In Figure \ref{fig:runtime-community-size}, we plot the results as a function of the community size $n / (5n^\alpha) = n^{1-\alpha} / 5$.
\begin{figure}[ht]
\centering
\includegraphics[width=\textwidth]{runtime-community-size}
\caption{Average MiniSat runtimes for instances from $F_3(n,5n,5n^\alpha,0.9)$ for $\alpha = 0.1$ (orange), $0.2$ (blue), $0.3$ (green), and $0.4$ (red), plotted as a function of community size ($n^{1-\alpha}/5$).}
\label{fig:runtime-community-size}
\end{figure}
It is clear from the right half of the graph\footnote{On the left half the growth is much slower and close to linear, but since this occurs only for runtimes on the order of a second or less it may be that parsing the formula and initializing the solver dominate the time needed for the actual search.} that the runtime blows up exponentially in the community size (and thus in $n$) even for $\alpha$ significantly larger than $1/10$.
This suggests that improving our result to larger $\alpha$ is likely possible.

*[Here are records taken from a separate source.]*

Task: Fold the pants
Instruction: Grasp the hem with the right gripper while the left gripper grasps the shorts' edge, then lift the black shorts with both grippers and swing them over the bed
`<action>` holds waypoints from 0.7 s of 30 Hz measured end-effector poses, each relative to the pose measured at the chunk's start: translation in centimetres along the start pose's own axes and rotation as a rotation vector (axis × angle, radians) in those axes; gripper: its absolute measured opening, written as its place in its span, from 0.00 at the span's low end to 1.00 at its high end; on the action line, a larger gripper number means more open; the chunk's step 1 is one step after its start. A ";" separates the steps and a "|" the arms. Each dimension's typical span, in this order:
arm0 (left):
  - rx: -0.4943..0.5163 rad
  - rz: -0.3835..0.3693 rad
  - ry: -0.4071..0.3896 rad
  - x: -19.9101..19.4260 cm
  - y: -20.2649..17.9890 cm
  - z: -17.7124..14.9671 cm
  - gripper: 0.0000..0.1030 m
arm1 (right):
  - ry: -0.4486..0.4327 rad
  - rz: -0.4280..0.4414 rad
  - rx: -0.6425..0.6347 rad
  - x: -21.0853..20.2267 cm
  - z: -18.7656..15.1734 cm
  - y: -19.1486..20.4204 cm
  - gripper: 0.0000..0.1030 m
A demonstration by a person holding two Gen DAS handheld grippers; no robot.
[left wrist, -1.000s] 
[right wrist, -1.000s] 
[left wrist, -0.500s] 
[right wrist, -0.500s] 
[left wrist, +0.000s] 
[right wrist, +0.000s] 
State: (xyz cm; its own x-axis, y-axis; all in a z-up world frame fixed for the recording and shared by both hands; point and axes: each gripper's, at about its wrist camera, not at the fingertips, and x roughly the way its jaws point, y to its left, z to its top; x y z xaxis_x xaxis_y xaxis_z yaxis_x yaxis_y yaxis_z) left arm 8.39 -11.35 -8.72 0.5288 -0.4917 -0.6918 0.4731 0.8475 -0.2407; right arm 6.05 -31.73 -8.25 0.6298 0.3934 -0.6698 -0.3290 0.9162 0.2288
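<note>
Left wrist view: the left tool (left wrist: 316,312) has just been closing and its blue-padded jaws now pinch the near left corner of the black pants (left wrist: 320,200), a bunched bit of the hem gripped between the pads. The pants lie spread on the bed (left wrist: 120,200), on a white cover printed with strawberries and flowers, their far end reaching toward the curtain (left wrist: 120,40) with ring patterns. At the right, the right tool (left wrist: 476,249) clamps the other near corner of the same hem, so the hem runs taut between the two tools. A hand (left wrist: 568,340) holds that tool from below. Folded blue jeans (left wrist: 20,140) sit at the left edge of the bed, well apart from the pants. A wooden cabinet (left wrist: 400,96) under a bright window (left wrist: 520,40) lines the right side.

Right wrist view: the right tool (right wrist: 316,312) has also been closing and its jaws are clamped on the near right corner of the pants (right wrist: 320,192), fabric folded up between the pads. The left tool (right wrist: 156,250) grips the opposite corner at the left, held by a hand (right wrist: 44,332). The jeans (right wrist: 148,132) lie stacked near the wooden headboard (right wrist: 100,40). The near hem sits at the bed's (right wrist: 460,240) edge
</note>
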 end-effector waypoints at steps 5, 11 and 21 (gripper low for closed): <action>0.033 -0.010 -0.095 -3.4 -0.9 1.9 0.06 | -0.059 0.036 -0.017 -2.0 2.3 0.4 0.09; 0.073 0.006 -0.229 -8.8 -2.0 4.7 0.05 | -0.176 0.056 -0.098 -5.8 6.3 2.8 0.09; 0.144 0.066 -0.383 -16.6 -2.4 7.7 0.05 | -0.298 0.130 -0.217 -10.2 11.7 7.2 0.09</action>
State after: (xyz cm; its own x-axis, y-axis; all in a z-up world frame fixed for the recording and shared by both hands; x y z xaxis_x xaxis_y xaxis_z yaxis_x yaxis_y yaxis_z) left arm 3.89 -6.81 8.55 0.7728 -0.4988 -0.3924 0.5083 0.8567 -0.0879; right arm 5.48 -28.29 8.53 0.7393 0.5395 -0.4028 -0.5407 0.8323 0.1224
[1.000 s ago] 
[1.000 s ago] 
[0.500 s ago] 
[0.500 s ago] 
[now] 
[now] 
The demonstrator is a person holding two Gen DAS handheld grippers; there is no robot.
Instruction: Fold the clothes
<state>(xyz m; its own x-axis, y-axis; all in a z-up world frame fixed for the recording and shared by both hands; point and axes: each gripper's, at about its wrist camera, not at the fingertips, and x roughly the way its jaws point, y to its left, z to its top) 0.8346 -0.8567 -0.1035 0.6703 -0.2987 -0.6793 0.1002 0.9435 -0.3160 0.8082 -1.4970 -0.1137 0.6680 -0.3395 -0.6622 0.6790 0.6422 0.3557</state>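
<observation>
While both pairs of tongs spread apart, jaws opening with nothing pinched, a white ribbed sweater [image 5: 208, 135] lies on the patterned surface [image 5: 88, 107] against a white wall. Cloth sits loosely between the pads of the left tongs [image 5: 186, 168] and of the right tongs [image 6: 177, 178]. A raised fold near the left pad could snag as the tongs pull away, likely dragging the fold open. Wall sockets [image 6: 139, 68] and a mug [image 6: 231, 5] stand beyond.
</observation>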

However, it is important to point out that although all values of $\alpha$ are undergoing exponential growth, the lines for the different values of $\alpha$ are quite close together, indicating that community size is a much more important factor in determining runtime than the total formula size.
For example, at a community size of around 270 the $\alpha=0.1$ instances have 3,000 variables total, while the $\alpha=0.4$ instances have 165,000.
So the latter are more than 50 times larger than the former, but their runtimes are only about 3 times longer.
This shows that while larger values of $\alpha$ do not avoid exponential blowup, they can significantly aid performance.
In total, our results indicate that high modularity alone may not be adequate to ensure good performance even on average, but that it could be rewarding to investigate more refined notions of ``good community structure'' that somehow restrict the number of communities.
\noindent
{\bf Acknowledgments.}
The authors thank Vijay Ganesh, Holger Hoos, Zack Newsham, Markus Rabe, Stefan Szeider, and several anonymous reviewers for helpful discussions and comments.
This work is supported in part by the National Science Foundation Graduate Research Fellowship Program under Grant No. DGE-1106400, by the Hellman Family Faculty Fund, by gifts from Microsoft and Toyota, and by TerraSwarm, one of six centers of STARnet, a Semiconductor Research Corporation program sponsored by MARCO and DARPA.